E sai cosa diranno ora? Che siamo nemici del progresso, antiquati e senza speranza. Diranno anche che quell’orrenda costruzione avrebbe portato a tanti posti di lavoro in più e, di questi tempi, non è mica male. A chi importa invece la qualità della vita?
Ci hanno attirato come api sui fiori prospettandoci il Dio progresso, avremmo avuto libertà, benessere, una vita agiata e tanti soldi. Tutte fandonie. Loro hanno forse già raggiunto questo obiettivo, certamente non noi. E quel rudere rimarrà lì per tanti anni, puoi giurarci. Uno scheletro di cemento e ferro piantato lì a ricordarci fino a che punto la gente può essere idiota e cieca. E saremmo noi a dover rispondere a tutte le accuse, a chi, in nome dello sviluppo, ci chiederà perché abbiamo osato interrompere i lavori, come se fossimo noi i diretti responsabili e non, invece, la sentenza del giudice che ha ristabilito l’ordine delle cose.
Ma forse ti sto annoiando, queste cose le sai bene. Quello che non sai è che il giorno dopo il tuo incidente, quelli della Acabar sono venuti da noi per farci le condoglianze. Come se tu fossi già… E’ stato orribile. Ma forse è meglio che vada ora, il medico mi ha concesso solo dieci minuti. A presto, Marzia, riprenditi, siamo tutti con te”.

L’infermiera si avvicinò lentamente alla paziente intubata della stanza 11. Le faceva pena. Aveva fratture in ogni parte del corpo, era lì ormai da una settimana e nessuno sapeva se si sarebbe mai ristabilita del tutto. Aveva letto di lei, della sua solitaria battaglia contro una delle imprese edili più potenti di tutta la regione, di come aveva deciso di arrampicarsi da sola sull’edificio in costruzione, sfidando la sorte, e di come poi era precipitata da un’altezza di quasi dieci metri.

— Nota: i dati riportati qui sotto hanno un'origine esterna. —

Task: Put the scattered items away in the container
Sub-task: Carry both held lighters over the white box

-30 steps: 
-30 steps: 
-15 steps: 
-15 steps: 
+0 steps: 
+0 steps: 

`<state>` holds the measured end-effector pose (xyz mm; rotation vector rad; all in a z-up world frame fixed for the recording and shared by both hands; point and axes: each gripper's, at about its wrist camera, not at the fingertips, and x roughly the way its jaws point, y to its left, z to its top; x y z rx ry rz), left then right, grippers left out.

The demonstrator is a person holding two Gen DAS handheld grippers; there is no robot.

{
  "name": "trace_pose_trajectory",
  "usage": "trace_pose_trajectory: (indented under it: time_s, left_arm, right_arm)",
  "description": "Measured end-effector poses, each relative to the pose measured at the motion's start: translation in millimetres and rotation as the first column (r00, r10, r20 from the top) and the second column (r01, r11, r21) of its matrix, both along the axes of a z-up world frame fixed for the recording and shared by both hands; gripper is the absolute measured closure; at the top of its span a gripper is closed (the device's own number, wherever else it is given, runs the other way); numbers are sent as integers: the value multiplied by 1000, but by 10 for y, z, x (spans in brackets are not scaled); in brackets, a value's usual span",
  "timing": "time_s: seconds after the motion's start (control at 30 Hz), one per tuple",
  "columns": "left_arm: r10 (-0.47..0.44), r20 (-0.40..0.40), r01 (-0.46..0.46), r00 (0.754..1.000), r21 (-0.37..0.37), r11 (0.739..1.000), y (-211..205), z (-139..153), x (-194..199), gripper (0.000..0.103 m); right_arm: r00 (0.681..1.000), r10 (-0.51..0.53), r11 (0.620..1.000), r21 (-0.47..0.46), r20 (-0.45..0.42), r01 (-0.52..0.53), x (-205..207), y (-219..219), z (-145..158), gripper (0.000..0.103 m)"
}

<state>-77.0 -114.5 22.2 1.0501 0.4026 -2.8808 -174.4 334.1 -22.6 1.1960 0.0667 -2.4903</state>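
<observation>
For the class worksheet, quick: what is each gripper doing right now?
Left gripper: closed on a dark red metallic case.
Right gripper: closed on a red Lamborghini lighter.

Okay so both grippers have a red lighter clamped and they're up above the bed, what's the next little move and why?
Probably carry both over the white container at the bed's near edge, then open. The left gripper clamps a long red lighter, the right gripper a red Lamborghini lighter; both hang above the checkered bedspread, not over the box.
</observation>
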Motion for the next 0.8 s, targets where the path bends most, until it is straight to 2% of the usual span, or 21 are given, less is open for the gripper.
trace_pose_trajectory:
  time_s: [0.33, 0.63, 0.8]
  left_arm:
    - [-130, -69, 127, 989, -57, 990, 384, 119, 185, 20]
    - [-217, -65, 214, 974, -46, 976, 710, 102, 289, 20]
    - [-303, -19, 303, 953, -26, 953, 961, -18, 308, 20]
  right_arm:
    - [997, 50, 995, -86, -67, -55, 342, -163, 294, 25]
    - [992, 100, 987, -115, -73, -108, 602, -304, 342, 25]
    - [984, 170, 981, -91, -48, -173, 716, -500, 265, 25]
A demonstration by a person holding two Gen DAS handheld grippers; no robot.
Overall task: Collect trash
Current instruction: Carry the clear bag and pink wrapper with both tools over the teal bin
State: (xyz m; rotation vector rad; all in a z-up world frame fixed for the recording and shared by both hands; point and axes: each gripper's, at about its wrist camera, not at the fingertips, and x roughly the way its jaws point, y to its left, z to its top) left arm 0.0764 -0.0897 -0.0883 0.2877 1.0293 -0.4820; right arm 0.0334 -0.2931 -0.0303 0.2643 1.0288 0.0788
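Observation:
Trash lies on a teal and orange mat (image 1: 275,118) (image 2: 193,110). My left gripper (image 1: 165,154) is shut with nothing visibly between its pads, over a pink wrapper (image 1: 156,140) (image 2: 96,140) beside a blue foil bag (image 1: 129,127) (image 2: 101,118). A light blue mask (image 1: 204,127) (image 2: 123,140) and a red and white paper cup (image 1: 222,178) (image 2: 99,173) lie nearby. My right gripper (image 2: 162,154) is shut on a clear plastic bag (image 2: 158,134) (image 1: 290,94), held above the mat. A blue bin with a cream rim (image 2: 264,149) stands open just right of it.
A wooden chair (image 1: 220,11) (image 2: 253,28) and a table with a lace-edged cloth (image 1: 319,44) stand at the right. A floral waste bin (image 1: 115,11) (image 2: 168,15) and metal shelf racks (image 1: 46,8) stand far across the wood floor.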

Era arrivata lì in condizioni disperate e nessuno, mai nessuno, era andata a trovarla. Di lei avevano detto di tutto, che era una pazza anacronistica, una folle che si preoccupava soltanto del suo orticello, ignorando volutamente tutto il bene che quel nuovo polo commerciale avrebbe portato nell’area.
Pochi minuti prima le era sembrato che sorridesse, forse sognava. Si augurava che fosse il primo segnale di un lento miglioramento.